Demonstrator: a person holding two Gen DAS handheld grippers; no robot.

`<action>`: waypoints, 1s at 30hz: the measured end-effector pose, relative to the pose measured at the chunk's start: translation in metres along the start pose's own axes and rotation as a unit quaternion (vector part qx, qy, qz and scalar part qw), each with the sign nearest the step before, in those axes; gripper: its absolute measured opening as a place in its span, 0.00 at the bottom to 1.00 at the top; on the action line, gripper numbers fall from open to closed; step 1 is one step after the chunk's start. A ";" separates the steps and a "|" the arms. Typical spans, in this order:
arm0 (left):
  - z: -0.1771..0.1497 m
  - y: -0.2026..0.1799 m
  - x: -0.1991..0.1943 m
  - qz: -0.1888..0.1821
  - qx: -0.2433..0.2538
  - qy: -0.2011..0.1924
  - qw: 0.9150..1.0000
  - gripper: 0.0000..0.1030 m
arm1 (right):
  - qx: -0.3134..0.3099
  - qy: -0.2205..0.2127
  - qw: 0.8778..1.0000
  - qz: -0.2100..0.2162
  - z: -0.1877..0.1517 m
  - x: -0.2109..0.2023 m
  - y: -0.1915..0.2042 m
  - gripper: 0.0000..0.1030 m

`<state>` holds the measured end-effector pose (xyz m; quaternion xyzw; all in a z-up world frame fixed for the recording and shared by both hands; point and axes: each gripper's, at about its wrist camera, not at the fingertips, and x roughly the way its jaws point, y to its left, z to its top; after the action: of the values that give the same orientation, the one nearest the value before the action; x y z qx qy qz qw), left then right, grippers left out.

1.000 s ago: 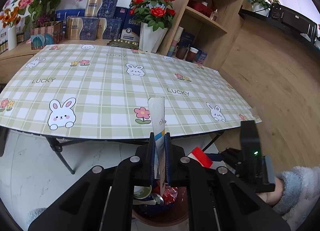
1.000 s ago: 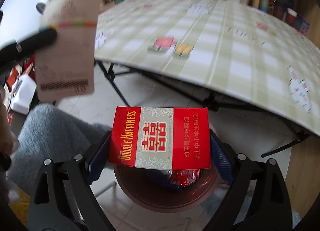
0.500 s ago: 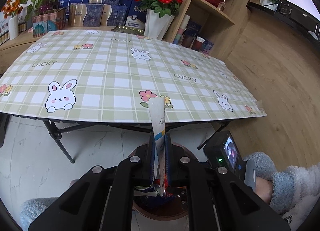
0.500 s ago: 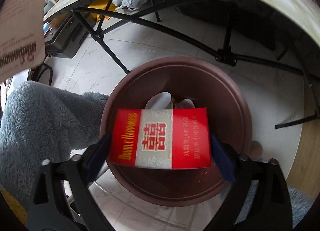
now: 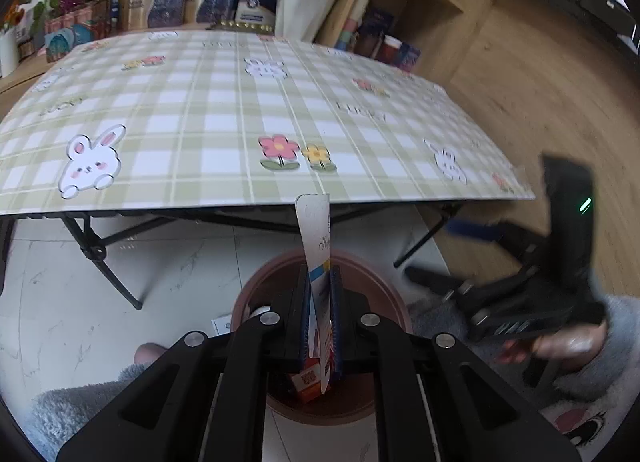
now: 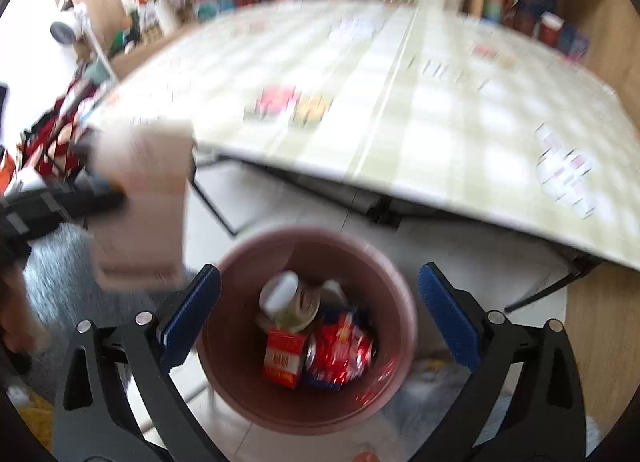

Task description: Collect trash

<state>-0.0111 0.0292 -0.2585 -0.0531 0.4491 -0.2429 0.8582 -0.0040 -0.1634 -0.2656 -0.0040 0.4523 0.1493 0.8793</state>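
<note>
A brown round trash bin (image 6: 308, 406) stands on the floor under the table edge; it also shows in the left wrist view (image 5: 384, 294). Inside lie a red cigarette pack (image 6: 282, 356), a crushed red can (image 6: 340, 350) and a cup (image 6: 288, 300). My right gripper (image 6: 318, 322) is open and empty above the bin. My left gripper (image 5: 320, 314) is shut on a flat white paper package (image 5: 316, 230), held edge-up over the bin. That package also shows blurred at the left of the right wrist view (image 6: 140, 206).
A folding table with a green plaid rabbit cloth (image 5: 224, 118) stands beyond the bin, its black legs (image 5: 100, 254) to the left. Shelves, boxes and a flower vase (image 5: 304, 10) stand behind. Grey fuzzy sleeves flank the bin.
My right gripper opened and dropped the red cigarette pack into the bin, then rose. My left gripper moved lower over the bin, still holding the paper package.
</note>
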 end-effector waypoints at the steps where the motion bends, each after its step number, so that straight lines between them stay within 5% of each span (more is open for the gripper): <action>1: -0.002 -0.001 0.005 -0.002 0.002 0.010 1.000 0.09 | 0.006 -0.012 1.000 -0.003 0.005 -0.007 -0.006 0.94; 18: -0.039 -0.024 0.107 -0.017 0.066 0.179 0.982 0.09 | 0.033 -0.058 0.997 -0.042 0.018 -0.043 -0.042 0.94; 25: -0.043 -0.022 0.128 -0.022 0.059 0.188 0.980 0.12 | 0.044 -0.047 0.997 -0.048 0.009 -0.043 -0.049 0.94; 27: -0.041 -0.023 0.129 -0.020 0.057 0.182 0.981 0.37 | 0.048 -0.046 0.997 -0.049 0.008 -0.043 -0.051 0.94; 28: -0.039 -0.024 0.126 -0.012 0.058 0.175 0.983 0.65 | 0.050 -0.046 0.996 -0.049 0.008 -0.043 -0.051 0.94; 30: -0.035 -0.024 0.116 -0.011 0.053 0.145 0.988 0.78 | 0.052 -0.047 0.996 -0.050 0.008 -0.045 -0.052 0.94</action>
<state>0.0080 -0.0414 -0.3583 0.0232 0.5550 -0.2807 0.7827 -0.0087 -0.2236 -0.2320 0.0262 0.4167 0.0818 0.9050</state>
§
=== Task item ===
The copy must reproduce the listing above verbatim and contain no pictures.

=== Result of the task ===
Demonstrator: a person holding two Gen DAS handheld grippers; no robot.

`<action>`: waypoints, 1s at 30hz: the measured end-effector pose, relative to the pose measured at the chunk's start: translation in metres along the start pose's own axes and rotation as a unit quaternion (vector part qx, qy, qz and scalar part qw), each with the sign nearest the step before, in those axes; gripper: its absolute measured opening as a place in its span, 0.00 at the bottom to 1.00 at the top; on the action line, gripper numbers fall from open to closed; step 1 is one step after the chunk's start. A ";" separates the steps and a "|" the arms. Typical spans, in this order:
arm0 (left):
  - z: -0.1771..0.1497 m
  - y: -0.2026..0.1799 m
  - x: -0.1991..0.1943 m
  - qz: -0.1888..0.1821
  - qx: -0.2433..0.2538
  - qy: -0.2011..0.1924
  - qw: 0.9150..1.0000
  - gripper: 0.0000..0.1030 m
arm1 (right):
  - qx: -0.3134..0.3099
  - qy: -0.2205..0.2127
  - qw: 0.8778..1.0000
  - qz: -0.2100..0.2162
  - z: -0.1877..0.1517 m
  - x: -0.2109..0.2023 m
  - y: -0.1915..0.2042 m
  - gripper: 0.0000..0.1030 m

`<state>` holds the measured end-effector pose (xyz m; quaternion xyzw; all in a z-up world frame fixed for the recording and shared by both hands; point and axes: each gripper's, at about its wrist camera, not at the fingertips, and x roughly the way its jaws point, y to its left, z to its top; after the action: of the values that give the same orientation, the one nearest the value before the action; x y z qx qy qz qw), left then right, grippers left out.

1.000 s ago: 
1.000 s ago: 
0.500 s ago: 
0.500 s ago: 
now: 
now: 

Task description: Collect trash

<state>-0.0111 0.0292 -0.2585 -0.0531 0.4491 -0.2429 0.8582 -0.0040 -0.1634 -0.2656 -0.0040 0.4523 0.1493 0.8793</state>
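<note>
A brown round trash bin (image 6: 308, 406) stands on the floor under the table edge; it also shows in the left wrist view (image 5: 384, 294). Inside lie a red cigarette pack (image 6: 282, 356), a crushed red can (image 6: 340, 350) and a cup (image 6: 288, 300). My right gripper (image 6: 318, 322) is open and empty above the bin. My left gripper (image 5: 320, 314) is shut on a flat white paper package (image 5: 316, 230), held edge-up over the bin. That package also shows blurred at the left of the right wrist view (image 6: 140, 206).
A folding table with a green plaid rabbit cloth (image 5: 224, 118) stands beyond the bin, its black legs (image 5: 100, 254) to the left. Shelves, boxes and a flower vase (image 5: 304, 10) stand behind. Grey fuzzy sleeves flank the bin.
My right gripper opened and dropped the red cigarette pack into the bin, then rose. My left gripper moved lower over the bin, still holding the paper package.
</note>
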 end-effector waypoints at the steps where the motion bends, each after its step number, so that straight lines between them stay within 5% of each span (more is open for the gripper): <action>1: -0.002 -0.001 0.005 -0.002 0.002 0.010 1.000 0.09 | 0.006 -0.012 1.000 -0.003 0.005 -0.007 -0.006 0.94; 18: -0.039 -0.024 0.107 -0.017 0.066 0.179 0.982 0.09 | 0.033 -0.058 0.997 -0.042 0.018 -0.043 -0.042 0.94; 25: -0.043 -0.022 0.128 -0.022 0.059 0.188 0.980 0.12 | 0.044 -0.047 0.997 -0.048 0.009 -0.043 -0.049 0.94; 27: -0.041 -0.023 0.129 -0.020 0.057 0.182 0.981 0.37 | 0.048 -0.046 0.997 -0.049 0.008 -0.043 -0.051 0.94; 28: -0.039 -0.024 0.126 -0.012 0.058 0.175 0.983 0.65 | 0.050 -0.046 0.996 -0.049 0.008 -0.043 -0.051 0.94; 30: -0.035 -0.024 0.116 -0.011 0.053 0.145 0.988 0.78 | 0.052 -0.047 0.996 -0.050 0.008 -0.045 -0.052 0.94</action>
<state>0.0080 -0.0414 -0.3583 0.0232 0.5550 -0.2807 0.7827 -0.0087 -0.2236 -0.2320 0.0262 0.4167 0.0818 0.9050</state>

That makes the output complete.